Monday, March 8, 2021

Third Circuit: Firing for Facebook post provides defense to discrimination claim


 A short but interesting non-precedential opinion from the Third Circuit in Ellis v. BNY Mellon Corp. A white employee alleged that BNY Mellon discriminated against her by firing her for an offensive Facebook post, while not terminating black employees who also posted offensive things on social media. 

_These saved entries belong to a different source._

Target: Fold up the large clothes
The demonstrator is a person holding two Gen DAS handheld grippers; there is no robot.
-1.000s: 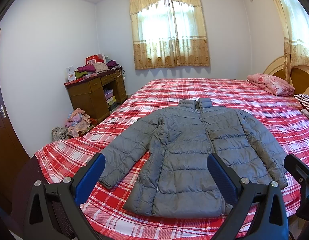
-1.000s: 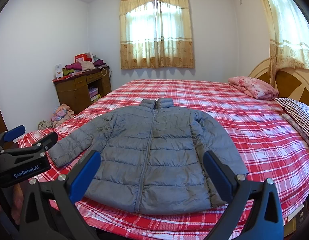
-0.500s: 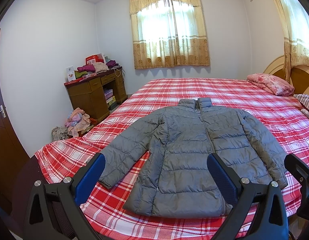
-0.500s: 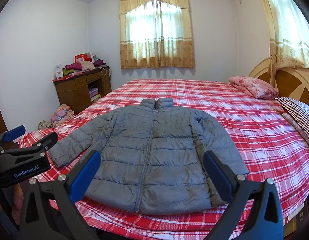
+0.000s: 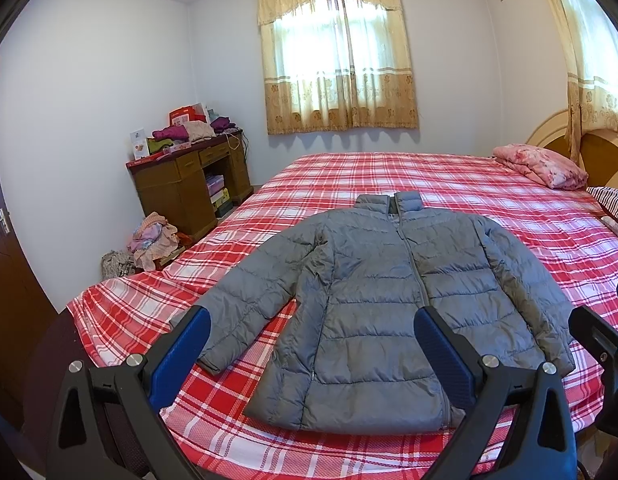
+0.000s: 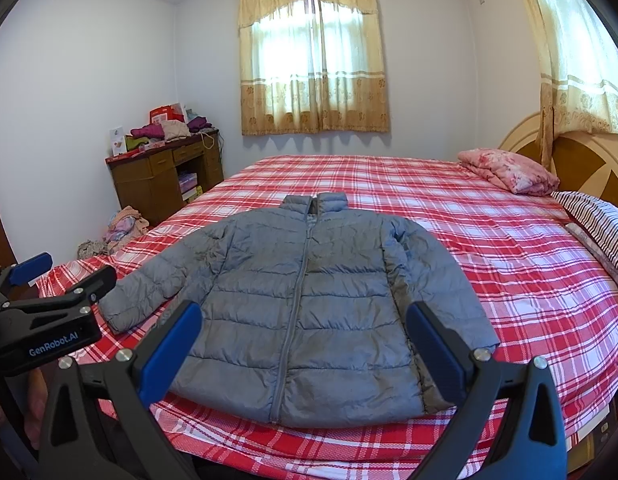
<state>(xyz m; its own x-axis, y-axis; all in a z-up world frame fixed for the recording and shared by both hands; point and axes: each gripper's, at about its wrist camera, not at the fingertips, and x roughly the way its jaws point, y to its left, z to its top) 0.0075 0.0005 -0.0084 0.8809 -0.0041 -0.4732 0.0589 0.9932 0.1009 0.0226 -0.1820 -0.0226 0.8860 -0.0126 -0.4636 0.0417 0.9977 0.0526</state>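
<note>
**Not yet begun: puffer jacket spread flat, no fold made**

Barely started, judging by the layout. Grey quilted puffer jacket [image 5: 373, 300] lying face up on the red plaid bed [image 5: 449, 176], zipped closed, collar toward the top of the frame, hem toward the bottom near the bed's near edge. Occupies the centre of both views. Left-of-frame sleeve [image 6: 149, 292] angled outward and downward, clear of the body; right-of-frame sleeve [image 6: 441, 288] lying close along the side seam. No crease, no overlap, no sleeve brought across the front.

Left gripper [image 5: 313, 344] spread wide at the bottom of the left wrist view, blue-padded fingers [image 5: 181, 356] framing the jacket's lower half with nothing between them. Right gripper [image 6: 305, 340] likewise wide open at the bottom of the right wrist view, empty. Both seemingly short of the fabric, though contact hard to rule out from this angle.

Done so far: laying out and flattening, apparently. Left to do: everything in the folding itself, probably sleeves inward over the chest, then sides, then hem up toward the collar. Puffy filling likely to spring back, so firm pressing probably needed after each fold.

Pink folded quilt [image 6: 509, 170] at right of frame, well apart.
</note>
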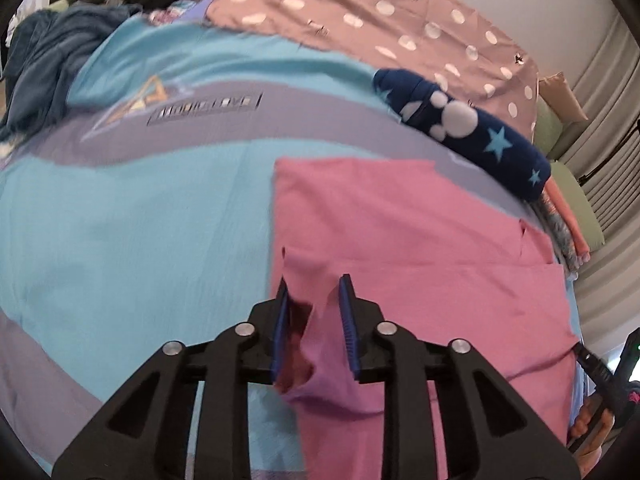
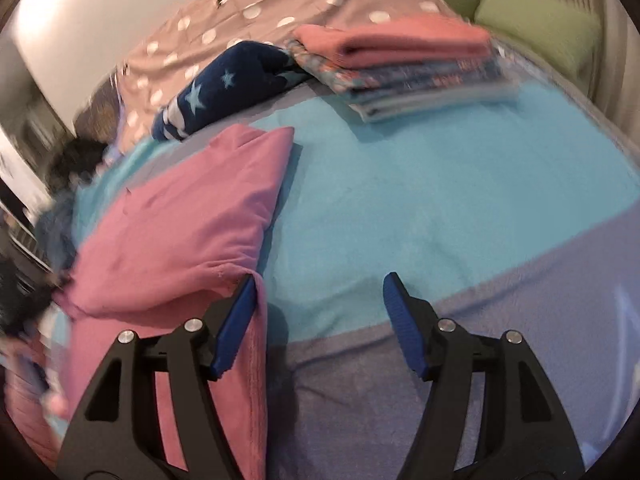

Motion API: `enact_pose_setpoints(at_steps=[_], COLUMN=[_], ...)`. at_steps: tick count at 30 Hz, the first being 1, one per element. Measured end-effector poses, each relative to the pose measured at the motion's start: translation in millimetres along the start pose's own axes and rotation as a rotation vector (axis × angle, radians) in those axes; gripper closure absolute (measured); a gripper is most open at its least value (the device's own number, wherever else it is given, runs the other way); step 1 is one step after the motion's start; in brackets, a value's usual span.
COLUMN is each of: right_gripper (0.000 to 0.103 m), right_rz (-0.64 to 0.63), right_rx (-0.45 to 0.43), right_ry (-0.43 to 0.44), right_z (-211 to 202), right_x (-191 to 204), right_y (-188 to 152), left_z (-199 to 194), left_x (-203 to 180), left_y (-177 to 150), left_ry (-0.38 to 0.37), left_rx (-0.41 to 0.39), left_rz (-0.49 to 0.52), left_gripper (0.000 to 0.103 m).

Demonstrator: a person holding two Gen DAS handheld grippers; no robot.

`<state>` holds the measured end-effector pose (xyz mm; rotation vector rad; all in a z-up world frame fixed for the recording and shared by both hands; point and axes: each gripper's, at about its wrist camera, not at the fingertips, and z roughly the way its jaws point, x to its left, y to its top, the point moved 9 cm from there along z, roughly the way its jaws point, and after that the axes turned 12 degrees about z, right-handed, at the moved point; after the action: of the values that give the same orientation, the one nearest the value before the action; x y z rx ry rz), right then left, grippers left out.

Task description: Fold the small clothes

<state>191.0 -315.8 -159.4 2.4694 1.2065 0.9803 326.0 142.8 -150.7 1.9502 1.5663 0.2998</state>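
Note:
A pink garment [image 1: 400, 232] lies partly folded on the blue and lilac bedspread [image 1: 120, 220]. My left gripper [image 1: 314, 280] hangs low over its near left corner. The jaws stand a little apart, and a raised fold of the pink cloth sits loosely between the pads without being pinched. In the right wrist view the same pink garment [image 2: 180, 216] lies to the left, doubled over with a thick folded edge. My right gripper [image 2: 320, 280] is open wide over bare bedspread [image 2: 440, 184]. Its left finger [image 2: 236, 320] rests beside the garment's edge, and nothing is between the pads.
A stack of folded clothes [image 2: 400, 64] with a coral piece on top sits at the far side. A navy star-print item [image 2: 224, 84] lies next to it. Behind them are a brown polka-dot cover [image 1: 360, 8], a pile of dark unfolded clothes [image 1: 60, 48] at far left and green cushions [image 2: 536, 28].

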Motion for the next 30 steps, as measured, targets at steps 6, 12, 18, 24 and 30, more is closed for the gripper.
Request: enact_pose_setpoints(at_steps=[6,12,18,24,30], right_gripper=[0.04,0.073,0.103,0.096,0.059], right_rz=[-0.243,-0.4,-0.169,-0.078,-0.323], right_rx=[-0.031,-0.018,-0.112,0.015,-0.006], right_ry=[0.037,-0.084,-0.122,-0.017,0.035], right_z=[-19.3,11.0,-6.9,-5.2,-15.6], right_x=[33.7,62.0,20.6,-9.0,39.1], right_y=[-14.5,-23.4,8.0,4.6,-16.3], left_z=[-8.1,-13.0,-41.8,-21.6,-17.0], left_x=[-0.8,-13.5,-22.0,-15.2,8.7], left_y=[-3.9,5.0,22.3,22.5,8.1], left_ry=[0.003,0.085,0.064,0.076,0.247], left_rx=[-0.026,-0.029,-0.124,-0.08,-0.063], left_rz=[0.013,0.072,0.057,0.075,-0.028], left_gripper=[0.064,0.098,0.103,0.097,0.061])
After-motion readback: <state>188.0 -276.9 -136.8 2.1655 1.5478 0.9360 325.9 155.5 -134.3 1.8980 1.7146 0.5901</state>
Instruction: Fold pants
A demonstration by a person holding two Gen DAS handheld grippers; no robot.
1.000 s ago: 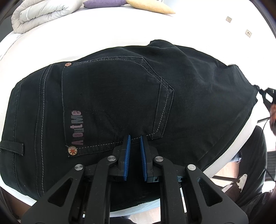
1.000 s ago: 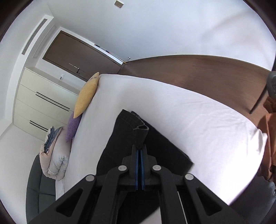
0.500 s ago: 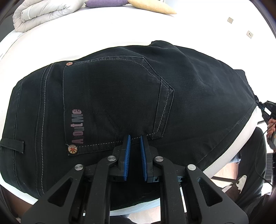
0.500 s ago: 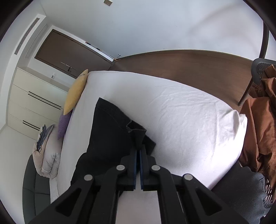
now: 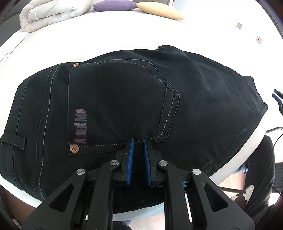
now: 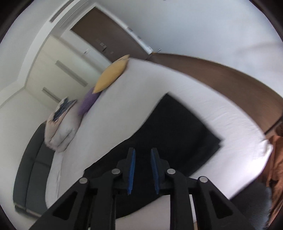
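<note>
Left gripper [image 5: 138, 140]: my jaws stand nearly shut, with only a narrow gap between the blue pads, and I see no cloth caught in that gap. The tips point down at the pants, right at the lower seam of the back pocket.
Pants [image 5: 123, 106]: black denim, lying flat on the white bed [image 5: 106, 35], seat side up. From my left camera the waistband runs down the left side of the picture and the cloth spreads off to the right, where its hem ends near the bed's edge.
Back pocket [image 5: 122, 99]: pale stitching, faded lettering along its left edge, a rivet [image 5: 74, 148] at the lower left corner and another at the upper left.
Belt loop [image 5: 13, 140]: at the far left edge of the pants.
Far side of bed: a rolled grey duvet [image 5: 51, 14], then a purple cushion [image 5: 115, 5], then a yellow cushion [image 5: 159, 11], left to right.
Right gripper [image 6: 142, 153]: my jaws are opening, a clear gap shows between the blue pads, and nothing is between them. The picture is blurred.
Pants from the right: a dark folded slab [image 6: 176, 134] flat on the bed beyond my tips, its far end squared off.
Right edge: brown cloth [image 6: 277, 155] hangs beside the bed.
</note>
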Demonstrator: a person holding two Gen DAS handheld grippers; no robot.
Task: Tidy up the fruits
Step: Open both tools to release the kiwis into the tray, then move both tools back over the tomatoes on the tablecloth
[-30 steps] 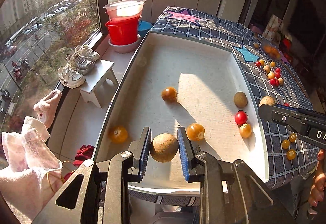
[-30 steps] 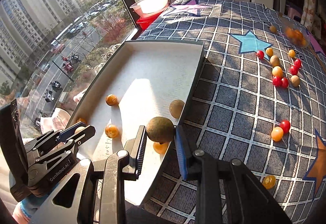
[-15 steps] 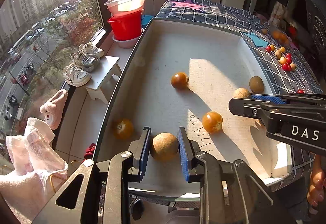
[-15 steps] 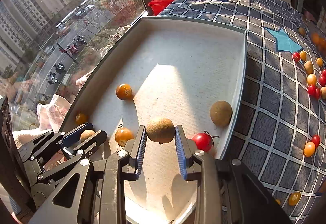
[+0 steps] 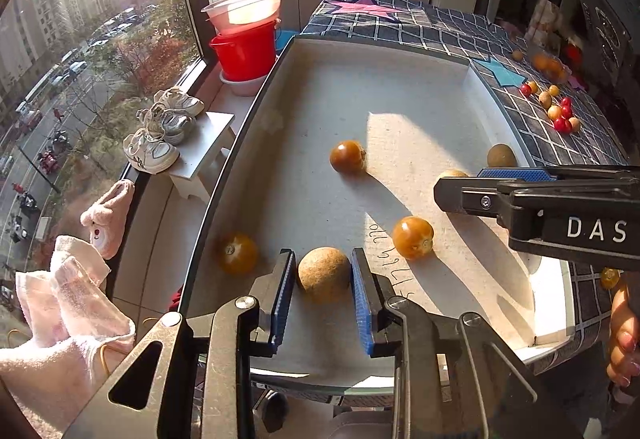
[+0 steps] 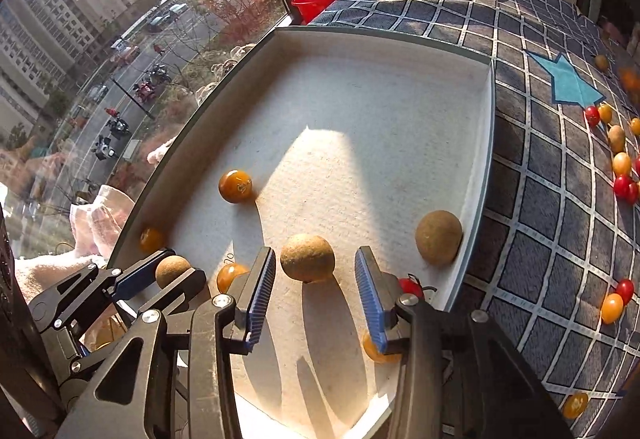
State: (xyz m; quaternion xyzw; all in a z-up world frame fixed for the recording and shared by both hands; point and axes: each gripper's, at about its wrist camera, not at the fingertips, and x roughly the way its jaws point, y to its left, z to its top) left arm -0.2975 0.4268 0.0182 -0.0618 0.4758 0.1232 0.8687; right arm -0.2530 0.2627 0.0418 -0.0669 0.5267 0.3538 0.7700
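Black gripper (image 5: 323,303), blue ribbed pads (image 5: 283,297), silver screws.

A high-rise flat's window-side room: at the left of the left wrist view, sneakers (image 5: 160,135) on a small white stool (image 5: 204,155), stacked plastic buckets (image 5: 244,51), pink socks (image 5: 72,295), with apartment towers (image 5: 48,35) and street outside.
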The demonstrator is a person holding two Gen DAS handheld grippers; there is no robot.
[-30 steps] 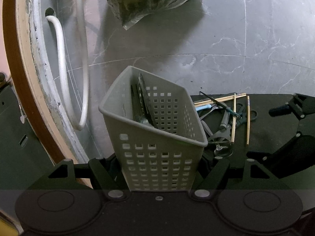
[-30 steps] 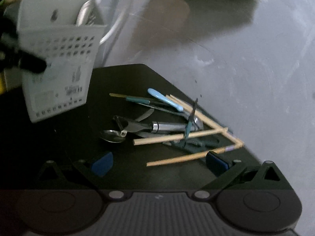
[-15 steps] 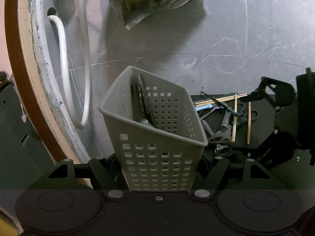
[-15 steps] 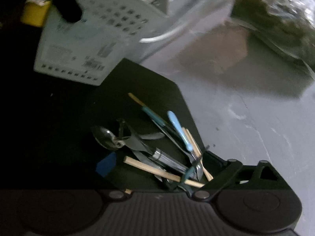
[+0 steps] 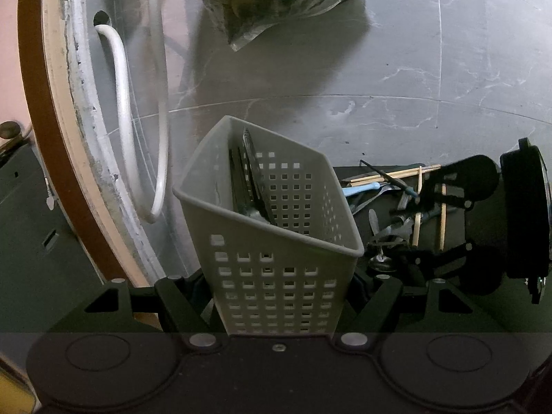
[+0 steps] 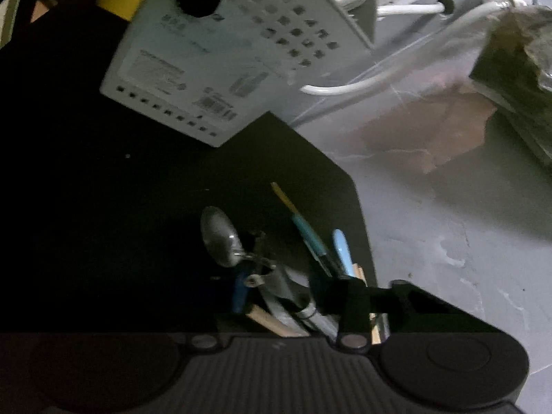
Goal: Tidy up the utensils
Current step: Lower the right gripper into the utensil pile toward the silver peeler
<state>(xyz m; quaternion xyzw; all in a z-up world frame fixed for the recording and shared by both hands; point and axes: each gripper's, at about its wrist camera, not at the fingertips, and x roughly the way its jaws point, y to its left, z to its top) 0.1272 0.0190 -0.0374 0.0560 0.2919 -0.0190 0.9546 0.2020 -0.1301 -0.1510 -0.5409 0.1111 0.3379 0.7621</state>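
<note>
Two hand-held grippers, a utensil basket and a pile of cutlery.
At nine o'clock the left hand-held gripper [image 5: 279, 296] stays clamped on the grey basket [image 5: 272, 227]; its barcode label is unreadable. At three o'clock the right hand-held gripper [image 6: 293, 303] has dropped into the utensil pile [image 5: 400, 207] on the desk [image 6: 138, 207], jaws just narrowing around it.
</note>
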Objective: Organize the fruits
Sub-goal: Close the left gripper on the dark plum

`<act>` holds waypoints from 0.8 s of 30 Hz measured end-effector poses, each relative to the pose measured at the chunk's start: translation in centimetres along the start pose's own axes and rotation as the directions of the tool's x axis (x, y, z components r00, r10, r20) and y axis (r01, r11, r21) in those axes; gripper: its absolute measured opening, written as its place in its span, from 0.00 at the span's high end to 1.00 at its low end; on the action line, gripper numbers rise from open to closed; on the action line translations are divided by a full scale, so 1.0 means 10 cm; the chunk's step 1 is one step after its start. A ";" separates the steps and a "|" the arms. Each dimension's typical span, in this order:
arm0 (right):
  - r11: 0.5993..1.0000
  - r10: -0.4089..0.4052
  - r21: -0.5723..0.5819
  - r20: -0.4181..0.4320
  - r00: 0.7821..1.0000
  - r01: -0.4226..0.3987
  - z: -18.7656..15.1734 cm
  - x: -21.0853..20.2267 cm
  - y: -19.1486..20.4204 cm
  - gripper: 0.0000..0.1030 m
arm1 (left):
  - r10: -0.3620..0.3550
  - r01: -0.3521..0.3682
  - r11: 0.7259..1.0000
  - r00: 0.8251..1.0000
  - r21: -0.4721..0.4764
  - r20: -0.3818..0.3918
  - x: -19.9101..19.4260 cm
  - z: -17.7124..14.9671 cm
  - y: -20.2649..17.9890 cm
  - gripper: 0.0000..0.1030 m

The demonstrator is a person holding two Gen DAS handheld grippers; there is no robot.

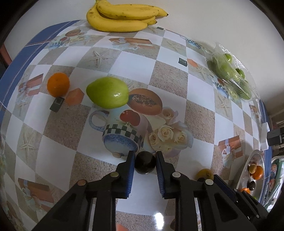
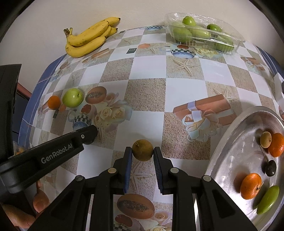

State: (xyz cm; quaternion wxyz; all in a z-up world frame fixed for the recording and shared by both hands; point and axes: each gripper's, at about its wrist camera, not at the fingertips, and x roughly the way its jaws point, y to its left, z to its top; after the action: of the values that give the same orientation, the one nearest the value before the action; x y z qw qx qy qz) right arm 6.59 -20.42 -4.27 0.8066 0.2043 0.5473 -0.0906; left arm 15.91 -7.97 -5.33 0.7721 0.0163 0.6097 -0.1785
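My left gripper is shut on a small dark round fruit low over the patterned tablecloth. My right gripper is shut on a small brown round fruit, which also shows in the left wrist view as the brown fruit. A metal tray at the right holds two oranges, a brown fruit, a dark fruit and a green fruit. Loose on the cloth lie a large green fruit and an orange.
A bunch of bananas lies at the far edge by the wall. A clear plastic box of green fruits sits at the far right corner. In the right wrist view the left gripper's black body reaches in from the left, with a hand beneath it.
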 end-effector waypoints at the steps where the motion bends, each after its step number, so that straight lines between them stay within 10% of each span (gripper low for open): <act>1: 1.000 -0.001 -0.002 0.000 1.000 0.001 0.00 0.00 0.00 0.75 | 0.001 -0.001 1.000 1.000 -0.001 0.000 -0.01 0.00 0.00 0.76; 24: 1.000 0.008 0.001 0.059 0.998 -0.008 -0.10 -0.44 -0.06 0.75 | 0.019 -0.021 0.999 0.996 0.026 0.090 -0.52 -0.13 -0.22 0.76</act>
State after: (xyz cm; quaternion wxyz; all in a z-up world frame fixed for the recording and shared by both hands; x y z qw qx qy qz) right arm 3.83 -20.90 -0.70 0.8225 0.2043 0.5225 -0.0940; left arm 13.08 -8.42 -0.34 0.8001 0.0246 0.5718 -0.1795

The Court concluded that not all offensive Facebook posts are created equal:

Not official use.
In response to a news story about a man who faced criminal charges for driving his car into a crowd of protesters, Ellis commented: “Total BS. Too bad he didn[’]t have a bus to plow thr[ough].” Neither supposedly-similar employee said anything as extreme. One expressed frustration with a white co-worker but did not threaten that co-worker with violence, let alone serious bodily harm or death. The other opined that men who hurt women should commit suicide. Though inappropriate and ill-advised, neither post encouraged mass violence against protesters, as Ellis’s did. Thus, no reasonable jury could find Ellis’s conduct comparable to that of her former colleagues.
I'm not sure I agree that "no reasonable jury" could find the posts comparably offensive, and that the plaintiff's post was more offensive as a matter of law. That said, the supposed comparators "worked in different positions, in different departments, had different responsibilities, and reported to different supervisors than Ellis did." So, it's unlikely Ellis would have made out a prima facie case even if the posts were deemed sufficiently comparable.